Ganîzâde Nâdirî Hayatı Edebi Yönü Eserleri

26.06.2015

 

Resim alıntı:  DİA Ganîzâde Mehmed Nâdirî külliyatında divanın mensur mukaddimesi (Süleymaniye Ktp., Fâtih, nr. 3877, vr. 1b-2a)

Ganîzâde Nâdirî

ö.1036/1627)

Ganîzâde Nâdirî olarak anılan Mirâciyyesiyle meşhur  âlim, şair ve hattat.

Doğum tarihi kesin olarak bilinmemekte ancak (1572) yılında doğduğu sanılmaktadır. Dedesi kadı Bayezid Efendi, babası kazasker Abdülganî Efendi’dir.
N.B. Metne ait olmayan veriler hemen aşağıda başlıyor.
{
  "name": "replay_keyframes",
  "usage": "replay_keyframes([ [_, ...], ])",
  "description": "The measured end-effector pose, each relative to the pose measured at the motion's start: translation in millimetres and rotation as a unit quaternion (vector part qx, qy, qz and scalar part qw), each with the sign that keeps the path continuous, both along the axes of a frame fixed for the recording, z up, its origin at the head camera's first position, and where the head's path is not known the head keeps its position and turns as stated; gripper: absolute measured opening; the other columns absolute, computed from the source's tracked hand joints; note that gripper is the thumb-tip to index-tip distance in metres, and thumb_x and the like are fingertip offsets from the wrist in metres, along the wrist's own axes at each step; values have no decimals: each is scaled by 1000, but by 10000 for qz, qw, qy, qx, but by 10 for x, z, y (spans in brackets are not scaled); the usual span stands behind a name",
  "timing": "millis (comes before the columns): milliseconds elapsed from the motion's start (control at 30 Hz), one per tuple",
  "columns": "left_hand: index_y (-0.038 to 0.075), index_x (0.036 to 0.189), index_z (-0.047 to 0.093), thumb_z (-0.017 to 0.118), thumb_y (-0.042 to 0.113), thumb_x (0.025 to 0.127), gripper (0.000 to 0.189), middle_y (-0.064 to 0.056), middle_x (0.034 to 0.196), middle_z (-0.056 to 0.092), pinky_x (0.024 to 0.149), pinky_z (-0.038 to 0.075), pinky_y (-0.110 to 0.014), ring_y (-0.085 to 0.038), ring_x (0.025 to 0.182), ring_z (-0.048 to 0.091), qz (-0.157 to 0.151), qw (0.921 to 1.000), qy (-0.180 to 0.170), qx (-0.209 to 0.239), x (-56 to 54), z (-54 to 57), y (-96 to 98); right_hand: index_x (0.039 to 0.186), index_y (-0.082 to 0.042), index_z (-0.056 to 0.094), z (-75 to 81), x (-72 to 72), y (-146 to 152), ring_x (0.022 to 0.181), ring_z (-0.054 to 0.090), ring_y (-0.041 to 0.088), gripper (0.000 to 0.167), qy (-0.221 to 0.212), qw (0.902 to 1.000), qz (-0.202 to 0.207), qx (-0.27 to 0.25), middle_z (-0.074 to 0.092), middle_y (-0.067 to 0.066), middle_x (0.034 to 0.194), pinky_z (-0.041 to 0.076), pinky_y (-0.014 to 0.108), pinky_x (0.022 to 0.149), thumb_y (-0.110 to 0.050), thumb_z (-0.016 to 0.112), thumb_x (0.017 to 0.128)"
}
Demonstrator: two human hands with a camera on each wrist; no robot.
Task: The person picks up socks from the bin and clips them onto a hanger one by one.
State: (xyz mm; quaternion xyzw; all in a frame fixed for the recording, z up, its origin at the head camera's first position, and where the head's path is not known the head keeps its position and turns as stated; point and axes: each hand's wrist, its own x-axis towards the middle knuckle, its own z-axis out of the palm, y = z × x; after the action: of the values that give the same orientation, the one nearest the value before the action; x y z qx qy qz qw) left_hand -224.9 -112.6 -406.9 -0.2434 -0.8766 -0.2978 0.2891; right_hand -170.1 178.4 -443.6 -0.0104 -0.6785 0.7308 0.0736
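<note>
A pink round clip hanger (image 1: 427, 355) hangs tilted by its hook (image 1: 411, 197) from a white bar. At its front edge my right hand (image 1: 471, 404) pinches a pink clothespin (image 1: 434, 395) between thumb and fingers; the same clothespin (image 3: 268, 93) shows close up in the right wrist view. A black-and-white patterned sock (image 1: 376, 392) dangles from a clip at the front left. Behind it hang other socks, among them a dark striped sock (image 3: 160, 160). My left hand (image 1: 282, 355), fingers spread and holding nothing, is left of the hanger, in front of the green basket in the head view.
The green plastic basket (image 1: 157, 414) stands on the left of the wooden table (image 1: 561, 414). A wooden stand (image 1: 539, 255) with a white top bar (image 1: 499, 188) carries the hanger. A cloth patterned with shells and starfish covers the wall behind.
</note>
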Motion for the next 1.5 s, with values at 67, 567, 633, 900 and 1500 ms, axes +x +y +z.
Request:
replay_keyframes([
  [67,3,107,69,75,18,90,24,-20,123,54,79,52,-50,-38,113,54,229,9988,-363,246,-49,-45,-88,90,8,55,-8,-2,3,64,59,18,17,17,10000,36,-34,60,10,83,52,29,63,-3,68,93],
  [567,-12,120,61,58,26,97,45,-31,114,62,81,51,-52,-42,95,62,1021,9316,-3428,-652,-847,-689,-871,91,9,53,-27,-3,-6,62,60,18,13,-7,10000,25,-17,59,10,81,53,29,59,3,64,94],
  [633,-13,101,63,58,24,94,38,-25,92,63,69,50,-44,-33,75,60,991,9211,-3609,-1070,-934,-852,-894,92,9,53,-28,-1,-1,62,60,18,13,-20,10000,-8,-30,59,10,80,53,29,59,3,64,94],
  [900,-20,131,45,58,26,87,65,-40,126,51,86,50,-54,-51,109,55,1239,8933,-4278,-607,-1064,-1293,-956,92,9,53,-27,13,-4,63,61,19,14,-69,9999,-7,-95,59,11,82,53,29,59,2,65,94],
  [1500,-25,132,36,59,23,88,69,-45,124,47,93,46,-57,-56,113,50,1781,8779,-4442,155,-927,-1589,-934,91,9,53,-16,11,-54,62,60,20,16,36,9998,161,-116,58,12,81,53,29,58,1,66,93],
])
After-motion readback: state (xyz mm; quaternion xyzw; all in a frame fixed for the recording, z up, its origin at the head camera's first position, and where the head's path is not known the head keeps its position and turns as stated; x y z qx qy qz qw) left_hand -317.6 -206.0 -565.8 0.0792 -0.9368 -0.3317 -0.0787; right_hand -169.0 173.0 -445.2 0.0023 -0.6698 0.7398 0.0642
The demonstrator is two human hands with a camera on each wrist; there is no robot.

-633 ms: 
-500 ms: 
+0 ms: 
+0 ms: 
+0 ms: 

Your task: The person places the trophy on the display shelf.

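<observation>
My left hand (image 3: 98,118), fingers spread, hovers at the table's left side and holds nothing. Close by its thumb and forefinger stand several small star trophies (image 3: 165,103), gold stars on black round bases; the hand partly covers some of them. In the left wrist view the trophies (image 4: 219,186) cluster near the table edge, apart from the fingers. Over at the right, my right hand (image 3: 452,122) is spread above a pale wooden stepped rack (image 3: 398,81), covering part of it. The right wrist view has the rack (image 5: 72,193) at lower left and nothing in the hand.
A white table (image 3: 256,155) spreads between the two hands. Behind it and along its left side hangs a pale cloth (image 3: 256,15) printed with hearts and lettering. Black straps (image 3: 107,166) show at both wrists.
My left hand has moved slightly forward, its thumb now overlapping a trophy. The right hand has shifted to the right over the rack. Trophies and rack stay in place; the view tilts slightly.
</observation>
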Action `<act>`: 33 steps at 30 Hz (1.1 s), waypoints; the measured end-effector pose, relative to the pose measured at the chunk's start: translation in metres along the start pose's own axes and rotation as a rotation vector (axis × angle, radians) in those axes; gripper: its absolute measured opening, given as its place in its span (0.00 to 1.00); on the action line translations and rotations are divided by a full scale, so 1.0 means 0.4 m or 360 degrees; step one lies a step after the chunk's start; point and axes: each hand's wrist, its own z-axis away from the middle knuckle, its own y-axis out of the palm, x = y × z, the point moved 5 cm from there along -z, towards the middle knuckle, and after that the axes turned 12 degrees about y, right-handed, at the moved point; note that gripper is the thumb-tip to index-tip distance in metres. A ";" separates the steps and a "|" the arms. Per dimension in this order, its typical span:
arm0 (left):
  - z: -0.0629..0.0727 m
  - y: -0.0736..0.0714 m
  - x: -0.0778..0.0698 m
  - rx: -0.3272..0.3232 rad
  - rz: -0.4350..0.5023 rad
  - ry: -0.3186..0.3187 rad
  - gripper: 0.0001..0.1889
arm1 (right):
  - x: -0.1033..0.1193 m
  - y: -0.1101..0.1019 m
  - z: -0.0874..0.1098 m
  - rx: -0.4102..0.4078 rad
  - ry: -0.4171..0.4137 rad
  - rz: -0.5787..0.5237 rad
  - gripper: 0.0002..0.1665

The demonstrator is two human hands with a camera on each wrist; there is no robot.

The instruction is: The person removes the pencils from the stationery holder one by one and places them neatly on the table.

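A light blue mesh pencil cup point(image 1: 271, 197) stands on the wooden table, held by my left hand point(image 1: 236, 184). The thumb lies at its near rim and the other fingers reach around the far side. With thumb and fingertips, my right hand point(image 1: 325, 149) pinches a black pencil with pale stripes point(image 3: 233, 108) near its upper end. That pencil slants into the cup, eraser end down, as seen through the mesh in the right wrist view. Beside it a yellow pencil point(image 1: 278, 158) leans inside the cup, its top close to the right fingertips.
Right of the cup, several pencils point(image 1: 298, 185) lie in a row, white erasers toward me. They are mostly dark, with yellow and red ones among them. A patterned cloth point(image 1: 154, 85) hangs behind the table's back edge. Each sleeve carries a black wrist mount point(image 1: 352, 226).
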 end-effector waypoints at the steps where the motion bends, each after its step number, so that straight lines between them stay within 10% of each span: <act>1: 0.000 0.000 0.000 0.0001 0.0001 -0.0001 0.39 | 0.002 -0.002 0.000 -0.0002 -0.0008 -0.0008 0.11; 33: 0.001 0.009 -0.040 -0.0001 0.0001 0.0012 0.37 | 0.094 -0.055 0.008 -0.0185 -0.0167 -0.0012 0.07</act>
Babası Bolu'nun Gerede kazasından gelme[1], aynı zamanda şairlik ve ilim yönü kuvvetli Nakşibendi tarikatına mensup bir devlet adamıdır. Ganîzâde ilmiye muhitinde yetişmiş ailesinin de dâhil olduğu Nakşibendî çevrelerinde eğitim görmüş ve yetişmiştir.  

Assıl adı Mehmet olan şair  babasından dolayı Ganîzâde adı ile anılmış, eserlerinde Nadir mahlasını kullandığı için Ganizade Nadiri olarak anılmıştır.  Ganizade  iyi bir medrese tahsili görmüş, yetişme çağlarında ve sonraki süreçlerde Ahîzâde Abdülhalim Efendi’den hat meşk eden ve bu sanatın inceliklerini öğrenmiştir. [2] Ganîzâde  devrinin en önemli şair ve hatalarındandır. Hat sanatında sülüs, nesih, rik’a ve ta’likte devrinin en seçkin  hattatları arasında kabul edilmiştir.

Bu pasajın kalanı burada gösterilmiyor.